Six Characters in Search of an Author is an opera in three acts by composer Hugo Weisgall. The work uses an English libretto by Denis Johnston that is based on the play of the same name by Luigi Pirandello. The opera was commissioned by the New York City Opera under the leadership Julius Rudel. It premiered at New York City Center on April 26, 1959 in a production staged by William Ball and using sets and costumes designed by Gary Smith.

The work was mounted in 1990 by the Lyric Opera of Chicago's Lyric Opera Center for American Artists in 1990, a production which was recorded and released on the New World Records label.
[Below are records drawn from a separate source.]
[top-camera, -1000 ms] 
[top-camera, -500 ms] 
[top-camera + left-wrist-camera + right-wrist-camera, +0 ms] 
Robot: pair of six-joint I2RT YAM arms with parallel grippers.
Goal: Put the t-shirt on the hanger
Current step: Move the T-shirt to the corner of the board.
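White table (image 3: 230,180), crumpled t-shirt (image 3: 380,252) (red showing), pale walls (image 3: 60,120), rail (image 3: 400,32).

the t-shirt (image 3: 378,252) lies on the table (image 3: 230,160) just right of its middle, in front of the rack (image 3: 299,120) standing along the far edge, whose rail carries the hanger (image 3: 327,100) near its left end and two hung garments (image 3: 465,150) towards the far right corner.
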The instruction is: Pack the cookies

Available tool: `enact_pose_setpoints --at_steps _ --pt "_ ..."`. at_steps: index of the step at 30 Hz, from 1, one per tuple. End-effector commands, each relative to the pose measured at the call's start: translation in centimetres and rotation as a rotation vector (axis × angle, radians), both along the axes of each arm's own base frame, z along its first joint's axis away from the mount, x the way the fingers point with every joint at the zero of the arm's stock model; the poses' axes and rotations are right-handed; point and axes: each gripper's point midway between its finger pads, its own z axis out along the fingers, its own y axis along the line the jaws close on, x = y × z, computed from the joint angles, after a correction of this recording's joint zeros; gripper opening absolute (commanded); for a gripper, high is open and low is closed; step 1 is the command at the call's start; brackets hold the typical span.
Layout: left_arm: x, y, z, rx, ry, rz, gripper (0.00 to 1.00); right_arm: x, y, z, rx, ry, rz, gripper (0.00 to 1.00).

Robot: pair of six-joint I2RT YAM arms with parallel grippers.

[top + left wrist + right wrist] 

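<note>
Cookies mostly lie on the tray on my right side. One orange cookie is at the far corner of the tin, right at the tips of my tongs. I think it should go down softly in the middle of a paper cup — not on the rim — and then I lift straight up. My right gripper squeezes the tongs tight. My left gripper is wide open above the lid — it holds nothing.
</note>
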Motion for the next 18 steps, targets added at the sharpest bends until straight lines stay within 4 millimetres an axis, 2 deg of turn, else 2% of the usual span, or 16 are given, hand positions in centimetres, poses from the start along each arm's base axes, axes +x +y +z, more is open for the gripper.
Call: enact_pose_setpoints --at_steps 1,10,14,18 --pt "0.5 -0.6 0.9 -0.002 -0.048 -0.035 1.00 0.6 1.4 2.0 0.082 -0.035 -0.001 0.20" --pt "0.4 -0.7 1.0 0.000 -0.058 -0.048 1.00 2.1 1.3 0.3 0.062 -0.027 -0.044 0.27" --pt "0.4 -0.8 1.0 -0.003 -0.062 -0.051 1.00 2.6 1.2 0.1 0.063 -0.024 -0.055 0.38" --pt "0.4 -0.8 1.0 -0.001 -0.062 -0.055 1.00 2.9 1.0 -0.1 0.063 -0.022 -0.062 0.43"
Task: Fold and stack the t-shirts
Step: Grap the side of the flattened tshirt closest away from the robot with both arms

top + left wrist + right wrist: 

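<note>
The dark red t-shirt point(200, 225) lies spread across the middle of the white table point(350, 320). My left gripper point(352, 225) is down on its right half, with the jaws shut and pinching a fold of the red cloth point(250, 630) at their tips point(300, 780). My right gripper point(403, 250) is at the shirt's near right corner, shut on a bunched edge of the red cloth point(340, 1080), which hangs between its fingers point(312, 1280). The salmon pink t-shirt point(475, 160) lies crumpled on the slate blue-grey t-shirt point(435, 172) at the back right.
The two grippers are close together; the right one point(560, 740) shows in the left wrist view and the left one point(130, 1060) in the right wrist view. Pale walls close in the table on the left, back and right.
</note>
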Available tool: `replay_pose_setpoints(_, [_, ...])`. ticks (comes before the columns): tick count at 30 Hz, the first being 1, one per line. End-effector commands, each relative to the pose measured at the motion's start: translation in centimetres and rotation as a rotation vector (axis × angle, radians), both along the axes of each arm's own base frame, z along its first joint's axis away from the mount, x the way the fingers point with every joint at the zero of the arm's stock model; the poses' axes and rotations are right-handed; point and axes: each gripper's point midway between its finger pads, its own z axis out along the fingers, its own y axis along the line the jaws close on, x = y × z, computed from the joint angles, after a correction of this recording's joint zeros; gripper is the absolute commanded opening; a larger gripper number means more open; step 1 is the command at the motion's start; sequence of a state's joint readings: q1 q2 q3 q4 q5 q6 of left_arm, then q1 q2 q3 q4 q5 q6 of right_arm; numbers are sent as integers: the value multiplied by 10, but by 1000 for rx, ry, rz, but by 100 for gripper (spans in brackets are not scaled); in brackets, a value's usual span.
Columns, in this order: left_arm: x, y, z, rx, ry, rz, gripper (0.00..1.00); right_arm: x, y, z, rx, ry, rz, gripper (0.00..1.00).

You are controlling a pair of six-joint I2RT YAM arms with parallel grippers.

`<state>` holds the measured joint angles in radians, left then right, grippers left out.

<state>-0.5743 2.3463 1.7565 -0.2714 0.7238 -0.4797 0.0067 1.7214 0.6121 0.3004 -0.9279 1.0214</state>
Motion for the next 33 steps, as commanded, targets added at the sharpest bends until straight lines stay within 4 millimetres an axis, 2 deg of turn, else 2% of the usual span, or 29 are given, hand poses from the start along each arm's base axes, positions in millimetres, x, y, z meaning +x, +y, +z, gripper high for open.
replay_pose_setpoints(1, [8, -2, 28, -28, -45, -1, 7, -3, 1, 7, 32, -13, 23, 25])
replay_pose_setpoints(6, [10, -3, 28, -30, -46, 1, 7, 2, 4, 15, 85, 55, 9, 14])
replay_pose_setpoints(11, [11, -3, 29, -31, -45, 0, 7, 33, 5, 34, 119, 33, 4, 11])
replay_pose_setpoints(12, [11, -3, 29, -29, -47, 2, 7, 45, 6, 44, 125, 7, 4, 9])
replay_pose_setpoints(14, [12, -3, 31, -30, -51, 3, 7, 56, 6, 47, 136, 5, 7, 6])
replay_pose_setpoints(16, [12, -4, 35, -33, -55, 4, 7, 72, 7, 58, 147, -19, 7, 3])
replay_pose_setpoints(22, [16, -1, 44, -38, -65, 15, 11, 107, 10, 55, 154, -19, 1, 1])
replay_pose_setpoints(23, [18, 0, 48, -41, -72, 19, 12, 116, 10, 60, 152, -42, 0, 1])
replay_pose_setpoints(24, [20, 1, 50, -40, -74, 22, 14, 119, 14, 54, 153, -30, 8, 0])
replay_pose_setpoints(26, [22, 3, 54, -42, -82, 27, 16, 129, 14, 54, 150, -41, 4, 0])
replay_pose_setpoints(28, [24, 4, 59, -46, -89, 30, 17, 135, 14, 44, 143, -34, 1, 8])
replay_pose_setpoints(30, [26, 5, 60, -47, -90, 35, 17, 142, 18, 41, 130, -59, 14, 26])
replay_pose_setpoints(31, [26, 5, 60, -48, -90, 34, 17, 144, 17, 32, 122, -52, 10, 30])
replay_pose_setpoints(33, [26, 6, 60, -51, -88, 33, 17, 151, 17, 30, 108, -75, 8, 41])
The production was conducted by Lee Schaenen and starred Kevin Anderson as The Director, Bruce Fowler as The Tennore Buffo, Andrew Schroeder as The Accompanist, Michael Wadsworth as The Basso Cantante, Philip Zawisza as The Stage Manager, Elizabeth Futral as The Coloratura, Susan Foster as The Prompter,  Joslyn King as The Mezzo, Dianne Pritchett as The Wardrobe Mistress, Paula LoVerne as Madame Pace, Robert Orth as The Father, Gary Lehman as The Son, Elizabeth Byrne as The Stepdaughter, and  Nancy Maultsby as The Mother.

Another professional production was mounted in 2000 at the McCarter Theater in Princeton, New Jersey for the Opera Festival of New Jersey.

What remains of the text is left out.